- Artist: Josefa de Óbidos
- Year: 1669
- Type: Oil on canvas
- Dimensions: 150 cm × 164 cm (59 in × 65 in)
- Location: National Museum of Ancient Art, Lisbon;

= Adoration of the Shepherds (Josefa de Óbidos) =

Paintings by Josefa de Óbidos

Adoration of the Shepherds is an oil on canvas painting by the Portuguese artist Josefa de Óbidos, from 1669. It is held at the National Museum of Ancient Art, in Lisbon.

==Description==
It is part of the religious painting that Josefa cultivated in his career. The current painting comes from the Church of Santa Maria Madalena, in Alcobaça.

The center of the composition depicts the Child Jesus in the manger, its focal point, with the presence of Saint Joseph, the Virgin Mary, and two other figures, a man and a woman, bringing him offerings.
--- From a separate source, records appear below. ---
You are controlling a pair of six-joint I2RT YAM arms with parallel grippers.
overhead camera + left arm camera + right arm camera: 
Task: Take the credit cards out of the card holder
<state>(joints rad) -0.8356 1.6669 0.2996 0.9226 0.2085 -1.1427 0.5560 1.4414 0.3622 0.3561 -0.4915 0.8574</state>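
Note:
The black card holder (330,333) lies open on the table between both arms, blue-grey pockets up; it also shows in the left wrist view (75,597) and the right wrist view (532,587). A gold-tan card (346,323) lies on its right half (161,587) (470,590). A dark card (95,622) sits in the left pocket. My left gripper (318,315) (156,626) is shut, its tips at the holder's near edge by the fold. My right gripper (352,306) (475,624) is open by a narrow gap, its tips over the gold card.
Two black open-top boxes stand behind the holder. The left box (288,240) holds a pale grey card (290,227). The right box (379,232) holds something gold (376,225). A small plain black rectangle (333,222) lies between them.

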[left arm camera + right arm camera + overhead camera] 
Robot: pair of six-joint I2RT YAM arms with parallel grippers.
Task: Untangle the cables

The scene is crowned by two angels holding a written ribbon, called a phylactery, with the inscription "DEO GLORIA ALTISSIMIS".

The donkey and the ox, traditionally present in the depictions of this episode, are seen in the right background, in a stable. The bearded men, kneeling, brings a basket of eggs, a chicken and a rooster, while the woman carries another basket on her head as she holds two ducks.